# Instructions to follow
Please restate the data exactly, from the first line to the last.

# Collected material

*** Block opens ***

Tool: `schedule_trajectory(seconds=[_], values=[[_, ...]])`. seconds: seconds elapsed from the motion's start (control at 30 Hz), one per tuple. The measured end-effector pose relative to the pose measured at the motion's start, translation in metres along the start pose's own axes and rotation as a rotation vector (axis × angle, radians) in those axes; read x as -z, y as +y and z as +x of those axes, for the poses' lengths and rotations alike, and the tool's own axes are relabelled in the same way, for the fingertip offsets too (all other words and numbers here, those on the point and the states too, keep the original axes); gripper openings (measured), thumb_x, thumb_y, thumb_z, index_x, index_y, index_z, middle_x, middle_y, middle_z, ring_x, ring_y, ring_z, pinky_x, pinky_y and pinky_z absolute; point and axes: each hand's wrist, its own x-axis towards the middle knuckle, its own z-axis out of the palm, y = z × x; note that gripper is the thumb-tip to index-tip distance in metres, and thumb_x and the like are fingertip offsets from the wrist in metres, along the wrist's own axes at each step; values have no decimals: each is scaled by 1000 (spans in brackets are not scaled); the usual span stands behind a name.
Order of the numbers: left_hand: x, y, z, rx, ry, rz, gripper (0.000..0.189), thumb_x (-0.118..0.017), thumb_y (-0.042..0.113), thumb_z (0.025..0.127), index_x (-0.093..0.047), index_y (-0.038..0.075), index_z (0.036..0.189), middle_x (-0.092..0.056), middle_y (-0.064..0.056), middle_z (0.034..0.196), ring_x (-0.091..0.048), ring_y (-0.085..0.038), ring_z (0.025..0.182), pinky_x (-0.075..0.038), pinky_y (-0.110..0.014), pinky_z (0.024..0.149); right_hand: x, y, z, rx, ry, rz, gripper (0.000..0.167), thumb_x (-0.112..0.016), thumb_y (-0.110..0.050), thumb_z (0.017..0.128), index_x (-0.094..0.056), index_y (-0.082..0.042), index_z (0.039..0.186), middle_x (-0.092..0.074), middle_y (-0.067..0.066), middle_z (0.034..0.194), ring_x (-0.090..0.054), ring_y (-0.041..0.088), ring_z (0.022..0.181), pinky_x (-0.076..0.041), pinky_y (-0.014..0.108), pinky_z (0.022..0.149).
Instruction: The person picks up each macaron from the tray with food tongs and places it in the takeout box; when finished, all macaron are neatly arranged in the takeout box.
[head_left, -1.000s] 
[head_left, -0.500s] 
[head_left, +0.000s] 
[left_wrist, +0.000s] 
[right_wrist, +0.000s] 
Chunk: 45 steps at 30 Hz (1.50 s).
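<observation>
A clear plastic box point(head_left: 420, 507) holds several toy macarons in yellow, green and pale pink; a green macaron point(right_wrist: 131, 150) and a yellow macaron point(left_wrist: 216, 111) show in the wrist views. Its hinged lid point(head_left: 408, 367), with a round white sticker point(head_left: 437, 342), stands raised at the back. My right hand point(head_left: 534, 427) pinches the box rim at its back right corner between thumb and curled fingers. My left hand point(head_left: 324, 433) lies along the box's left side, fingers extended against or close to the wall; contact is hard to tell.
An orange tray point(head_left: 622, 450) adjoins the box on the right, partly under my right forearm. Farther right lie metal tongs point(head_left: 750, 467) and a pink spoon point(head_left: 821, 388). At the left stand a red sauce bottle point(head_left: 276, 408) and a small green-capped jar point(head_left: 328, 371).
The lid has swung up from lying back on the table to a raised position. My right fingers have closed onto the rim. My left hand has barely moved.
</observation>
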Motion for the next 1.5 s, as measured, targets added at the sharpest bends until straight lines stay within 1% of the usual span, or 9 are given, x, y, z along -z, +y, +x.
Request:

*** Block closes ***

# Your response
Tool: `schedule_trajectory(seconds=[_], values=[[_, ...]])`. seconds: seconds elapsed from the motion's start (control at 30 Hz), one per tuple. The measured end-effector pose relative to the pose measured at the motion's start, translation in metres along the start pose's own axes and rotation as a rotation vector (axis × angle, radians) in those axes; read x as -z, y as +y and z as +x of those axes, for the poses' lengths and rotations alike, and the tool's own axes are relabelled in the same way, for the fingertip offsets too (all other words and numbers here, those on the point and the states too, keep the original axes); gripper openings (measured), thumb_x, thumb_y, thumb_z, index_x, index_y, index_z, middle_x, middle_y, middle_z, ring_x, ring_y, ring_z, pinky_x, pinky_y and pinky_z absolute; point and axes: each hand's wrist, its own x-axis towards the middle knuckle, its own z-axis out of the palm, y = z × x; note that gripper is the thumb-tip to index-tip distance in metres, and thumb_x and the like are fingertip offsets from the wrist in metres, along the wrist's own axes at each step; values have no decimals: each is scaled by 1000 (spans in brackets are not scaled); the usual span stands behind a name.
Order of the numbers: left_hand: x, y, z, rx, ry, rz, gripper (0.000..0.189), thumb_x (-0.118..0.017), thumb_y (-0.042..0.113), thumb_z (0.025..0.127), index_x (-0.093..0.047), index_y (-0.038..0.075), index_z (0.036..0.189), middle_x (-0.092..0.056), middle_y (-0.064..0.056), middle_z (0.034..0.196), ring_x (-0.091..0.048), ring_y (-0.085..0.038), ring_z (0.025..0.182), pinky_x (-0.075..0.038), pinky_y (-0.110..0.014), pinky_z (0.024..0.149); right_hand: x, y, z, rx, ry, rz, gripper (0.000..0.167), thumb_x (-0.112..0.016), thumb_y (-0.110..0.050), thumb_z (0.017..0.128), index_x (-0.094..0.056), index_y (-0.082..0.042), index_z (0.039..0.186), middle_x (-0.092..0.074), middle_y (-0.067..0.066), middle_z (0.034..0.194), ring_x (-0.090..0.054), ring_y (-0.041..0.088), ring_z (0.022..0.181), pinky_x (-0.076..0.041), pinky_y (-0.014..0.108), pinky_z (0.022..0.149).
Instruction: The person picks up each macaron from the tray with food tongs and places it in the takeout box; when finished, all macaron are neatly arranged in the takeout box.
[head_left, -1.000s] 
[head_left, -0.500s] 
[head_left, +0.000s] 
[left_wrist, +0.000s] 
[right_wrist, +0.000s] 
Chunk: 45 steps at 30 Hz (1.50 s).
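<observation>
A clear plastic box point(head_left: 420, 507) holds several toy macarons in yellow, green and pale pink; a green macaron point(right_wrist: 131, 150) and a yellow macaron point(left_wrist: 216, 111) show in the wrist views. Its hinged lid point(head_left: 408, 367), with a round white sticker point(head_left: 437, 342), stands raised at the back. My right hand point(head_left: 534, 427) pinches the box rim at its back right corner between thumb and curled fingers. My left hand point(head_left: 324, 433) lies along the box's left side, fingers extended against or close to the wall; contact is hard to tell.
An orange tray point(head_left: 622, 450) adjoins the box on the right, partly under my right forearm. Farther right lie metal tongs point(head_left: 750, 467) and a pink spoon point(head_left: 821, 388). At the left stand a red sauce bottle point(head_left: 276, 408) and a small green-capped jar point(head_left: 328, 371).
The lid has swung up from lying back on the table to a raised position. My right fingers have closed onto the rim. My left hand has barely moved.
</observation>
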Motion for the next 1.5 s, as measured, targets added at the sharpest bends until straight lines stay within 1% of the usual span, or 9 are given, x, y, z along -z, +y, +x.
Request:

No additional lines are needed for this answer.